Word_Template.rtf

Topic Labeling of Broadcast News Stories in the Informedia Digital Video Library

Alexander G. Hauptmann and Danny Lee

Department of Computer Science

Carnegie-Mellon University

Pittsburgh, PA 15213-3890, USA

Tel: 1-412-268-1448

E-mail: {alex,dlee}@cs.cmu.edu

ABSTRACT

This paper describes the implementation of a topic labeling component for the Informedia Digital Video Library. Each news story recorded from the evening news is assigned to one of 3178 topic categories using a K-nearest neighbor classification algorithm. In preliminary tests, the system achieved recall of 0.491 with relevance of 0.482 when up to 5 topics could be assigned to a news story.

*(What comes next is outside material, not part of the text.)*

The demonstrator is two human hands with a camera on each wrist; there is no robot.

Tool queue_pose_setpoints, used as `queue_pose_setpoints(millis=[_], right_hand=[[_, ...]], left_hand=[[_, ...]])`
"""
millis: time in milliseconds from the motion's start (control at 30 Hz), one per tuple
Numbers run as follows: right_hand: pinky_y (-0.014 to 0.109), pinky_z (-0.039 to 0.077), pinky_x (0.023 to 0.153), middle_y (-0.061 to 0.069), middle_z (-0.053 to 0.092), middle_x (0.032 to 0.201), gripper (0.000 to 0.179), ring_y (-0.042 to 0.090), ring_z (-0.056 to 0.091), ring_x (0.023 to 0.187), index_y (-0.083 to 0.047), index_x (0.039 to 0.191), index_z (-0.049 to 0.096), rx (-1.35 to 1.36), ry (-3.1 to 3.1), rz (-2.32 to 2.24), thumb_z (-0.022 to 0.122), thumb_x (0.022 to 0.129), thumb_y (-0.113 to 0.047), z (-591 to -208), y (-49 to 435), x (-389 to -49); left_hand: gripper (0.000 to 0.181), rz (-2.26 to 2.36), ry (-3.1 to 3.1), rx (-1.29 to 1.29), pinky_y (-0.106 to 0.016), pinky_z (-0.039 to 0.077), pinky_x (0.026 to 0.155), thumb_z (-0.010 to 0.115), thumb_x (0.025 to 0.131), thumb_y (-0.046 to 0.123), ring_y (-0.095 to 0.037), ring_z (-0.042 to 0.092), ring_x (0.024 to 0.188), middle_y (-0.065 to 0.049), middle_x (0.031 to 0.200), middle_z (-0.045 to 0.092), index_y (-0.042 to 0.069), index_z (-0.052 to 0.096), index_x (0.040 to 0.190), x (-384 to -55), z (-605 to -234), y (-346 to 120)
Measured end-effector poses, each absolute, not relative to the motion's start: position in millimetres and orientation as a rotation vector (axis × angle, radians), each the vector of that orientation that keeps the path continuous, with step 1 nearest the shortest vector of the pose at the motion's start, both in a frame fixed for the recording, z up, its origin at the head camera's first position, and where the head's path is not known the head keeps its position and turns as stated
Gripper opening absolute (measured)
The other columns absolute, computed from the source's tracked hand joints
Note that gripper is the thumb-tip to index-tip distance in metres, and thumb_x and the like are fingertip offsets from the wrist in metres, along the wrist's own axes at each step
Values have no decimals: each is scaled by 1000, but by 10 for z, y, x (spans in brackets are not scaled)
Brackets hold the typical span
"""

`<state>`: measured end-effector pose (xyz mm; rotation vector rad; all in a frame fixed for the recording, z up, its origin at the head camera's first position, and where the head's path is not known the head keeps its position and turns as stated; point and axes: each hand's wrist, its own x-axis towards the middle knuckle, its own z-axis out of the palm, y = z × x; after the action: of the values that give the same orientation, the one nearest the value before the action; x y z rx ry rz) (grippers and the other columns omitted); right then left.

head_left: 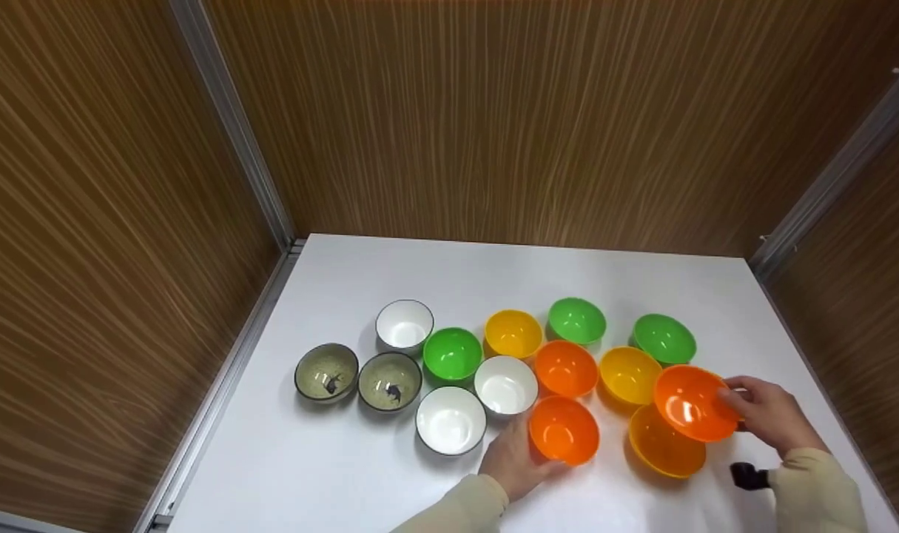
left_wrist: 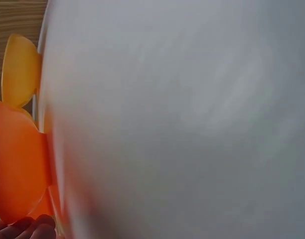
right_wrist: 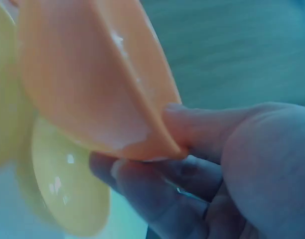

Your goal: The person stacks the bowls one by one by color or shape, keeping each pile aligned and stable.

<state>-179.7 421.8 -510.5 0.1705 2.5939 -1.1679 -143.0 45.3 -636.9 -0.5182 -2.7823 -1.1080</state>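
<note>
My right hand (head_left: 771, 414) pinches the rim of an orange bowl (head_left: 695, 403), thumb inside and fingers beneath, as the right wrist view shows. That bowl is held tilted above a yellow bowl (head_left: 667, 453), partly covering it in the head view. My left hand (head_left: 514, 459) curves round the near left side of another orange bowl (head_left: 564, 431), with the fingertips (left_wrist: 43, 226) at its side in the left wrist view. Just behind that bowl stands a third orange bowl (head_left: 565, 369). A white bowl (head_left: 451, 420) is left of my left hand.
Also standing on the white table (head_left: 308, 474) are yellow bowls (head_left: 630, 375) (head_left: 513, 334), green bowls (head_left: 664, 339) (head_left: 577, 321) (head_left: 453, 354), white bowls (head_left: 506, 385) (head_left: 405, 324) and two grey-green patterned bowls (head_left: 327, 372) (head_left: 390, 381). Wood-grain panels (head_left: 493, 126) enclose the back and sides.
</note>
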Motion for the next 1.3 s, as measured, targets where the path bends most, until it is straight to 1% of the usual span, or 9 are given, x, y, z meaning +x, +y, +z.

KEYWORDS: Topic detection and labeling, topic spotting and classification, video library, digital libraries, broadcast news story indexing.

INTRODUCTION

The Informedia Digital Library Project [1,2] allows full content indexing and retrieval of text, audio and video material. By integrating technologies from the fields of natural language understanding, image processing, speech recognition and video compression, the Informedia digital video library system allows comprehensive access to multimedia data. News-on-Demand is a particular collection in the Informedia Digital Library that has served as a test-bed for automatic library creation techniques. As of March 1998, the Informedia project had about 1.2 terabytes of news video indexed and accessible online, with 1052 news broadcasts containing 21554 stories.

The Informedia digital video library system has two distinct subsystems: the Library Creation System and the Library Exploration Client. The library creation system runs every night, automatically capturing, processing and adding current news shows to the library. It is during the library creation phase, that topics for news stories are automatically assigned to incoming stories. The user can later browse these stories and topics using the library exploration client.

Topics in IDVL

While the original Informedia system allows a search of the full transcript text associated with audio portion of the video, until now, no attempt had been made to classify the news stories into topic categories. Users of the system repeatedly expressed the desire that the large amount of available data should be categorized to aid in understanding the corpus and searching it effectively.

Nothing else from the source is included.